• TASK GOAL:
For the listing below, output exactly the lines from the line with "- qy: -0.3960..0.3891" up to and including the line with "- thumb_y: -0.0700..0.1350", and no other lines.

• DATA FOR THIS EXERCISE:
::::::::::

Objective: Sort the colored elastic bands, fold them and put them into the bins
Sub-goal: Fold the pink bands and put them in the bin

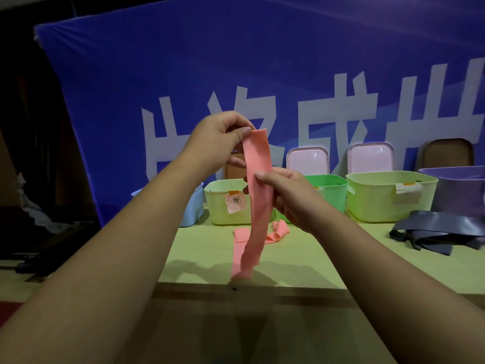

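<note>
The left hand (217, 143) is pinching the top end of a pink elastic band (258, 195) between thumb and curled fingers, raised above the labelled pale green bin (223, 208). The right hand (286, 195), lower and just right of that bin, is gripping the same band at its middle, thumb across the front and fingers curled behind. The band is hanging down in front of the bin, its lower end low over the yellow-green table (315, 261); whether it is touching is unclear. More pink bands (279, 229) are lying crumpled just right of the bin's front. A light blue bin (195, 206) is standing to its left, and a bright green bin (332, 190), a yellow-green bin (380, 200) and a purple bin (459, 190) are lining up to its right. Dark grey bands (435, 229) are lying far to its right. Behind the bin, pale lids (307, 160) are leaning against a blue banner (236, 61) with white characters; the room to its left is lying in darkness.
</note>
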Demonstrator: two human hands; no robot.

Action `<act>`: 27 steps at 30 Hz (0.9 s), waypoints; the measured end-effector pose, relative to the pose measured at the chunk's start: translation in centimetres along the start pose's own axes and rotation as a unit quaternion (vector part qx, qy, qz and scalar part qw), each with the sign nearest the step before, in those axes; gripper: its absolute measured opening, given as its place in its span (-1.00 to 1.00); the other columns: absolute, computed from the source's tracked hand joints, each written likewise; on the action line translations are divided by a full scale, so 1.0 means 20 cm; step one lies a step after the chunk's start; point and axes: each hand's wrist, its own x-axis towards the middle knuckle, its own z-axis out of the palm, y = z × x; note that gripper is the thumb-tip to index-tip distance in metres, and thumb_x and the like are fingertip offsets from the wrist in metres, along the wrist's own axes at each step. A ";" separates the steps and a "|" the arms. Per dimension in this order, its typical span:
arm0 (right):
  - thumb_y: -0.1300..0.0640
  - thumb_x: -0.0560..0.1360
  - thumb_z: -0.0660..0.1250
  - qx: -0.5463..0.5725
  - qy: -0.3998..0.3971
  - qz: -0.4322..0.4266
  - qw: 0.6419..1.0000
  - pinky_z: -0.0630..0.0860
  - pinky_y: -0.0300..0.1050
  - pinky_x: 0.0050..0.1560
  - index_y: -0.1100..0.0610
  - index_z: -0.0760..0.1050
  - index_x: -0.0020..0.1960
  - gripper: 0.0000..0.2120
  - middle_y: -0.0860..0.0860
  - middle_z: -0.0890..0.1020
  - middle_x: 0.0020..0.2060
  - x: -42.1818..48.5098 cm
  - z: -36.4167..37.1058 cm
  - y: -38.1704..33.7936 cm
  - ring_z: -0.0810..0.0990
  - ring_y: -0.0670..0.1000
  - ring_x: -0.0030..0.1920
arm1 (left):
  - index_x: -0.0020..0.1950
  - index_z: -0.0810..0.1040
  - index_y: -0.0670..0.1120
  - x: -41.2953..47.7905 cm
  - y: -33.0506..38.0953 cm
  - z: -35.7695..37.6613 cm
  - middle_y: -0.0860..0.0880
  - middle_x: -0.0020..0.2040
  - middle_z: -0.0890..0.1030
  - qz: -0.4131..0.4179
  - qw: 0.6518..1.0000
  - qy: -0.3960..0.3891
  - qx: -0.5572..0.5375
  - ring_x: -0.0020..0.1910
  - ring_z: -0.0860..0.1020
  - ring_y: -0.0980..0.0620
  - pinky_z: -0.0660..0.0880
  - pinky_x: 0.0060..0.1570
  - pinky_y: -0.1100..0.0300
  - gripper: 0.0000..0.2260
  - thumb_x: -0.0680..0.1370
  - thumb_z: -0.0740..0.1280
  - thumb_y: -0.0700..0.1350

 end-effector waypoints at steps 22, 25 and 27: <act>-0.03 0.78 0.21 0.028 -0.020 0.110 0.993 0.65 0.32 0.27 0.21 0.58 0.29 -0.66 0.25 0.76 0.07 0.00 0.10 0.18 0.76 0.30 0.08 | 0.16 0.66 -0.03 0.04 -0.28 0.08 0.02 0.00 0.66 0.076 0.991 0.026 0.109 -0.12 0.71 0.03 0.71 -0.29 0.11 -0.88 0.74 0.32 -0.14; 0.01 0.77 0.24 0.044 -0.020 0.120 0.992 0.70 0.22 0.19 0.20 0.58 0.28 -0.71 0.26 0.76 0.07 -0.01 0.09 0.18 0.77 0.30 0.09 | 0.16 0.65 -0.04 0.06 -0.30 0.09 0.00 -0.01 0.66 0.079 0.990 0.031 0.112 -0.18 0.71 0.06 0.70 -0.32 0.14 -0.89 0.74 0.32 -0.14; 0.05 0.76 0.26 0.069 -0.031 0.133 0.988 0.72 0.21 0.14 0.23 0.56 0.32 -0.71 0.28 0.75 0.08 -0.03 0.08 0.17 0.77 0.28 0.07 | 0.17 0.65 -0.04 0.06 -0.34 0.11 0.02 -0.02 0.66 0.068 0.992 0.032 0.101 -0.18 0.71 0.10 0.69 -0.33 0.15 -0.88 0.74 0.31 -0.15</act>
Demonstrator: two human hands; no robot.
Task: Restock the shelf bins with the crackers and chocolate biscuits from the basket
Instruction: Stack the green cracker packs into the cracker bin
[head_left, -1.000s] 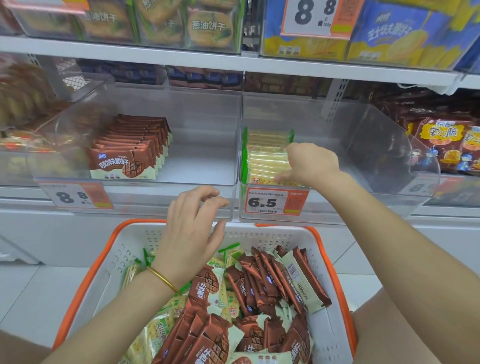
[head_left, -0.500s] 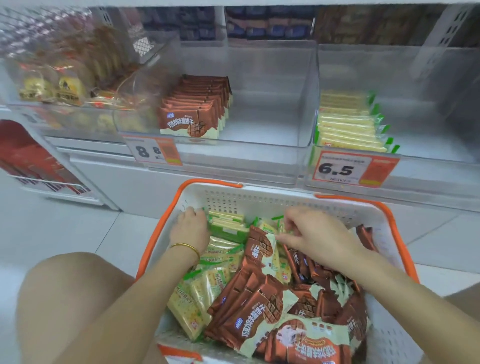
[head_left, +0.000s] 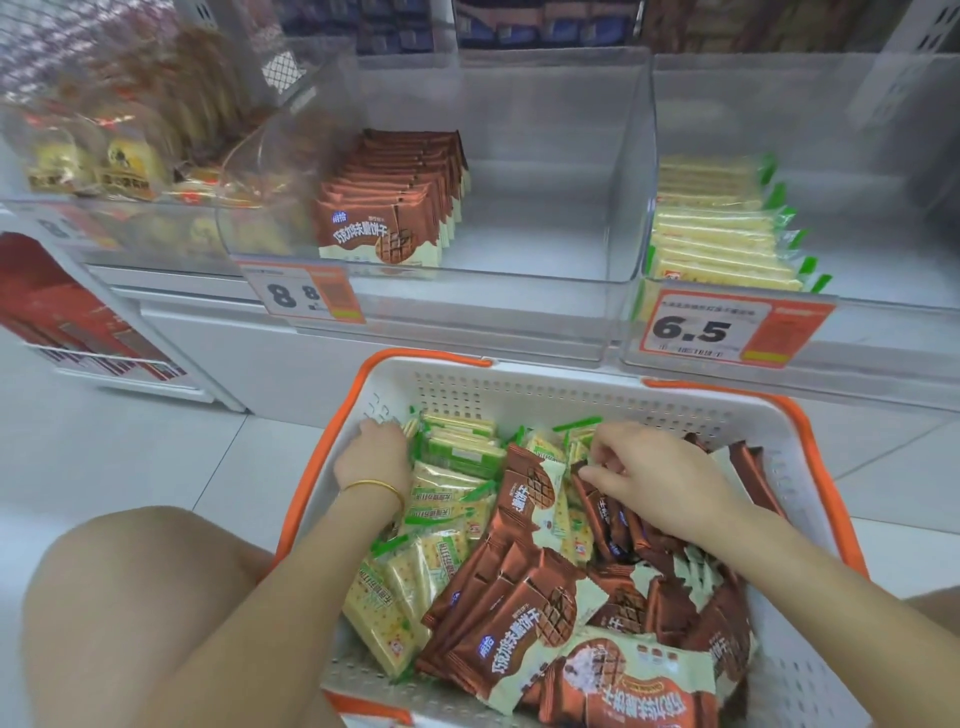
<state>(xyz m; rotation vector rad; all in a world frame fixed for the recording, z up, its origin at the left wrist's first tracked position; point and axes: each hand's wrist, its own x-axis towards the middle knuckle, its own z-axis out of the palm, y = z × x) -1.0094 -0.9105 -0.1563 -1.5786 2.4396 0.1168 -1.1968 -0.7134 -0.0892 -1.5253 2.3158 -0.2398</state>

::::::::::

• EXERCISE RESPONSE:
  - qy: -0.3960..0.3891
  - qx: -0.5572..0.5375
  - ring_x: -0.0020..0.1910
  - ring_z: -0.0860..0.1020
  - ring_y: -0.0980..0.0620
  - pinky_z: -0.0660..0.0880
  - pinky_x: 0.0060..0.1570
  - pinky_y: -0.1100..0.0300
  - gripper: 0.0000..0.2260
  - thumb_x: -0.0680..0.1370
  - thumb_z: -0.0740..0.1280
  - thumb_y: -0.0700..0.1350

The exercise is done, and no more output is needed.